I’ve really come to like Mike Sedlock’s blog on finance. I never used to notice the outright, blatent manipulations of the Fed, the SEC, and so on. He really lays it out. For example, yesterday the SEC restricted “shorting” on a variety of major lending banks including Freddie Mac and Fannie Mae. “Shorting,” is essentially betting that the price will fall. Its an artificial way to get value out decreased prices. It works in a dynamic and rising market because there is lots of value to spare, and everyone wants an insurance policy. However when the falling value is driven by massive write-offs of bad debt … it’s not so good. It’ll only accelerate a death spiral as everyone starts to do it. Anyway, the banks on the protected list are the ones that Fed chairman Ben Bernanke says “need to rise in price,” because they’re an essential part of our home mortgage market … which it turns out is all that’s propping up the US economy anymore.
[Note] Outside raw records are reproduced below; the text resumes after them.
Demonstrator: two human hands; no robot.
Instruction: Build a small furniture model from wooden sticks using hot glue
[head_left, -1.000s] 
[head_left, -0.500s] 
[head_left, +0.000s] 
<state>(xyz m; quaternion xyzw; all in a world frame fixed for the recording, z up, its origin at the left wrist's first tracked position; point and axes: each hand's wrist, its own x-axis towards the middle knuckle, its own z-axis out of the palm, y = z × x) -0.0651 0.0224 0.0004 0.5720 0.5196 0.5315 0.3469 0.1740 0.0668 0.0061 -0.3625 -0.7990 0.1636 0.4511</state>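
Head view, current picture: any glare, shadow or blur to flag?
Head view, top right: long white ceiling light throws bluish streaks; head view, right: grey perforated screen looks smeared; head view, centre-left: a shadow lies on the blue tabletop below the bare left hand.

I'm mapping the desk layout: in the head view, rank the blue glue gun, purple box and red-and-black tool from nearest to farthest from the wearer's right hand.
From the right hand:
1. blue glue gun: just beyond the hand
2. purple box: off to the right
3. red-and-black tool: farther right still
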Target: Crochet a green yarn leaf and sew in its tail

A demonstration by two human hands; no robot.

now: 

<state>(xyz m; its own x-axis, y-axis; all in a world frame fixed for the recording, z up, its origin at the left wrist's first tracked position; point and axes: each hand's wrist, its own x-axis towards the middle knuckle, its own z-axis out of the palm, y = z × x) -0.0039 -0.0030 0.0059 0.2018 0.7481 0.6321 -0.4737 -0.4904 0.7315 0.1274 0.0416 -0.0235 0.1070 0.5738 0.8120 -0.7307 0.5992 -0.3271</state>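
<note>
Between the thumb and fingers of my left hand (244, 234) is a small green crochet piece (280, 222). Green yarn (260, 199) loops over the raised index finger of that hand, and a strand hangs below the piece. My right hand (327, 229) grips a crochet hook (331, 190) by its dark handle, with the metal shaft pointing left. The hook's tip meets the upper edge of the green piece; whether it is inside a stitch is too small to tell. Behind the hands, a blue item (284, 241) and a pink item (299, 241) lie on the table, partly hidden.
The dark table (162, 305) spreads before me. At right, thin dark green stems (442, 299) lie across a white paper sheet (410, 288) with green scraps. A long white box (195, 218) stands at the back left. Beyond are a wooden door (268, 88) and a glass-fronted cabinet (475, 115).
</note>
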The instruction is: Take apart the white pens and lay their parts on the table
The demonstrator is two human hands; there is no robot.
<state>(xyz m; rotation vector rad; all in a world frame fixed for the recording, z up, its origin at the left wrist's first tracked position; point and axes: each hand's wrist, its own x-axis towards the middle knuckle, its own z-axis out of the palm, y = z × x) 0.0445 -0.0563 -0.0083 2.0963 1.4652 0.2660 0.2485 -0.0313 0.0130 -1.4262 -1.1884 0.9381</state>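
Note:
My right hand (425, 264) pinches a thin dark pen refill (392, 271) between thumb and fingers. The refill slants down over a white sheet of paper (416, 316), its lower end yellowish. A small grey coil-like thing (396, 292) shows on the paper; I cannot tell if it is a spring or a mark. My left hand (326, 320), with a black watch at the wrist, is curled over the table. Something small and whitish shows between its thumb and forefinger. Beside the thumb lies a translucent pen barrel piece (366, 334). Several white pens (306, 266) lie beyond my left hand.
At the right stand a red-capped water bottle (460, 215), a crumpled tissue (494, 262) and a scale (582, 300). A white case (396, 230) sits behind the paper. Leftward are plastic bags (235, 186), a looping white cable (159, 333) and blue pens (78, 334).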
As Mike says “What of the others? Have they simply been thrown to the dogs?”
Consider for a moment: The core stability of the US markets appears to not be *production*, nor *consumption*, but an inflation of value in real property and the speed which which we can cycle money through our pockets and back to the banks. One can dance around, saying that the only way property values rise is if people have more money to pay bigger mortgages … but the terms of mortgages available artificially put a whole bunch of “value” into the economy.
If you haven’t been paying attention, here’s what happened: Liars sold bad loans with low upfront payments to ill-informed people who couldn’t afford the real payments. The liars then sold those debts to banks, who promptly put the debts on their books. The banks then said “woo hoo! we’re flush with cash! lower those lending standards even more! Everybody makes money when we lower lending standards! Bonuses for all!” That happened all over the country, and really took off when people realized that since anyone could get a mortgage for basically any amount of money … price had no meaning. Even the common man got in on the scam, by “flipping” properties and doing nothing but riding the wave of imaginary money. Because the banks appeared to be doing well, they made large amounts of cash available, and this actually did accelerate the economy a bit, but not nearly as much as it would need to in order to balance out the housing balloon.
Housing prices approximately doubled between 1998 and 2006. The current slope of prices on the back side of the graph is approximately the same (though negative) to the rising slope. Therefore, we have about 10 more years before housing prices return to a reasonable level. Question for technolope: What controls that slope? Is there some external control, or is that an actual measurement of how fast the market (people) are willing to watch their house value drop / rise?
At first blush, it looked like just the people who got the most outrageous loans would be screwed. They would be left without a chair when the music stopped and lending standards tightened up. But then, the true horror was revealed: As those folks failed to pay their mortgages and instead started to default – the banks were short about a trillion bucks. So they started tightening up credit to cover their losses. Businesses that had hugely overexpanded (Starbucks among them) suddenly couldn’t support the stores that could only run with a high level of available credit. So now major, stable businesses that planned according to the idea that credit would be available are laying people off and closing stores … which only widens the circle of people who can’t make their mortgage payments.
Sensible? This is the stuff I’ve learned from reading that blog. I recommend it. His comment at the end is priceless:
Insolvency cannot be cured by short sale restrictions and many of those companies are insolvent.
So, question for the smart kids in the room: Who is the fed acting to protect? Is it the US taxpayer, the homeowners, or someone else?